Instructions to follow: Return, from the listing below, each line where the word "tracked" appears.
○ ○ ○ ○ ○ ○ ○
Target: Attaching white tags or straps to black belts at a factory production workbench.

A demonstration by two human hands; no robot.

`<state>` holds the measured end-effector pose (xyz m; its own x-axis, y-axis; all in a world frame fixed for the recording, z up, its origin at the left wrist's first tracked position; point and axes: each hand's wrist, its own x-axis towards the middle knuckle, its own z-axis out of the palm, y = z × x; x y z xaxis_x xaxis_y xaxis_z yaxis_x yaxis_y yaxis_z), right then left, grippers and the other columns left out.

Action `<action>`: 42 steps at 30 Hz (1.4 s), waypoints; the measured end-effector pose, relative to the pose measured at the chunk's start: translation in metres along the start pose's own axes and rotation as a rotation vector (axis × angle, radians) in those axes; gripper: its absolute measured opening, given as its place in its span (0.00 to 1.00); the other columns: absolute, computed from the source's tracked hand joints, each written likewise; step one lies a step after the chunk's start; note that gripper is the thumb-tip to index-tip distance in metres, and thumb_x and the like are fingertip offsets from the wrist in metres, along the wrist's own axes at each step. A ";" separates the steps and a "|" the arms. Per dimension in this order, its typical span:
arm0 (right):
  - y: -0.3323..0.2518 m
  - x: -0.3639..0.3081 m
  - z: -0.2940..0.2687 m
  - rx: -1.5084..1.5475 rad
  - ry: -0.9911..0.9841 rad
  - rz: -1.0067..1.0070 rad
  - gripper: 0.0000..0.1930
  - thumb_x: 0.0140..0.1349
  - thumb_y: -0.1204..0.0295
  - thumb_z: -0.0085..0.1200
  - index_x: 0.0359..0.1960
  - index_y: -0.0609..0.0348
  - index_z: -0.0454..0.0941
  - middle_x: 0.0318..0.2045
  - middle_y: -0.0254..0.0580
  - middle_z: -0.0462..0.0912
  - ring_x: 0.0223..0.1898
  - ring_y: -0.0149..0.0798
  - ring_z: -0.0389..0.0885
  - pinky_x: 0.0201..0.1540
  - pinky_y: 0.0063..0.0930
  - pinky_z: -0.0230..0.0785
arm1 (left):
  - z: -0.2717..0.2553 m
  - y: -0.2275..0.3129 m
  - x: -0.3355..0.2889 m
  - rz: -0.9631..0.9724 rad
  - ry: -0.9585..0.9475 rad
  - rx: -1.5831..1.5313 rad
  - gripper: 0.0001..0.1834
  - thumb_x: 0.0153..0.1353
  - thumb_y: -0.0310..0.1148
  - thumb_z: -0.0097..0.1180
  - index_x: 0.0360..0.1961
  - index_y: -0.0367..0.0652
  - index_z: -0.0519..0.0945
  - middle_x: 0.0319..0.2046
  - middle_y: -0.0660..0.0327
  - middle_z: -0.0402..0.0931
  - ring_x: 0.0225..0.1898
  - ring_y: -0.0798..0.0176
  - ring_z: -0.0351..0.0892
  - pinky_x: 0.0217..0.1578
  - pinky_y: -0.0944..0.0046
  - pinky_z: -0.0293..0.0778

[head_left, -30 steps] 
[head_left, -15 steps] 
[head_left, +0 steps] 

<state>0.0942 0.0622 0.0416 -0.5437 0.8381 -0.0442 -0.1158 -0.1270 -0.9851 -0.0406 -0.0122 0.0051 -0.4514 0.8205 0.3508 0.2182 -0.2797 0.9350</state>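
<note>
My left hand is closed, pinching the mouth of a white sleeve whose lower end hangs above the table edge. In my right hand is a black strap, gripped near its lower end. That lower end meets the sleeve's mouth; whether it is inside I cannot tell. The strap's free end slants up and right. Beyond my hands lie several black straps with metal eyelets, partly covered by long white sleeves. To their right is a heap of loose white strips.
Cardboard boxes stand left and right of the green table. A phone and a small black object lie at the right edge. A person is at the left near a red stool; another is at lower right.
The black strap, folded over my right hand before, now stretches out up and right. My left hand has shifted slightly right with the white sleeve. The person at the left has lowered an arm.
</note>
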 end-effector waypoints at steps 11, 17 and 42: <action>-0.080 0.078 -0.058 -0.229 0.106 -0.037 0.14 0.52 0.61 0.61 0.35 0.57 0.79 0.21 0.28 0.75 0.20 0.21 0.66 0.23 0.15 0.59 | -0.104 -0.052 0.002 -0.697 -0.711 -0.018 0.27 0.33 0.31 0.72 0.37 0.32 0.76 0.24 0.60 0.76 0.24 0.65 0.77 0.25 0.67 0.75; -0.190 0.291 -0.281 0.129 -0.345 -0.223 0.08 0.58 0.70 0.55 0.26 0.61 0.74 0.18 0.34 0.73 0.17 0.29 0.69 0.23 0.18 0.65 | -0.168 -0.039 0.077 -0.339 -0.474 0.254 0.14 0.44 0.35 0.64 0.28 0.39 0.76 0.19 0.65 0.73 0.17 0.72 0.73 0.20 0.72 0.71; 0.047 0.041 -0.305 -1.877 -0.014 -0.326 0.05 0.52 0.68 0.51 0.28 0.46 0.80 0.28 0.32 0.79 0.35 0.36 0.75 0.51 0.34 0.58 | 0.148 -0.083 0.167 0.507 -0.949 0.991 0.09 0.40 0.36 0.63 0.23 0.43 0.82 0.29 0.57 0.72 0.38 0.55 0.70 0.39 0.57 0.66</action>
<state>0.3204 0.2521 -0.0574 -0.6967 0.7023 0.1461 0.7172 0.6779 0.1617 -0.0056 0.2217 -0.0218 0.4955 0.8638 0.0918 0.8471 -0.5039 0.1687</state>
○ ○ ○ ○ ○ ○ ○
Result:
`<state>` holds the measured end-effector pose (xyz m; its own x-axis, y-axis; all in a world frame fixed for the recording, z up, its origin at the left wrist's first tracked position; point and axes: each hand's wrist, its own x-axis towards the middle knuckle, its own z-axis out of the palm, y = z × x; x y z xaxis_x xaxis_y xaxis_z yaxis_x yaxis_y yaxis_z), right then left, grippers and the other columns left out.
Action `<action>`: 42 steps at 30 Hz (1.4 s), waypoints; the measured end-effector pose, relative to the pose measured at the chunk's start: translation in metres along the start pose's own axes and rotation as a rotation vector (axis × angle, radians) in those axes; gripper: its absolute measured opening, given as its place in its span (0.00 to 1.00); the other columns: absolute, computed from the source's tracked hand joints, each written likewise; step one lies a step after the chunk's start; note that gripper is the thumb-tip to index-tip distance in metres, and thumb_x and the like are fingertip offsets from the wrist in metres, along the wrist's own axes at each step. A ";" separates the steps and a "|" the arms. Per dimension in this order, its typical span:

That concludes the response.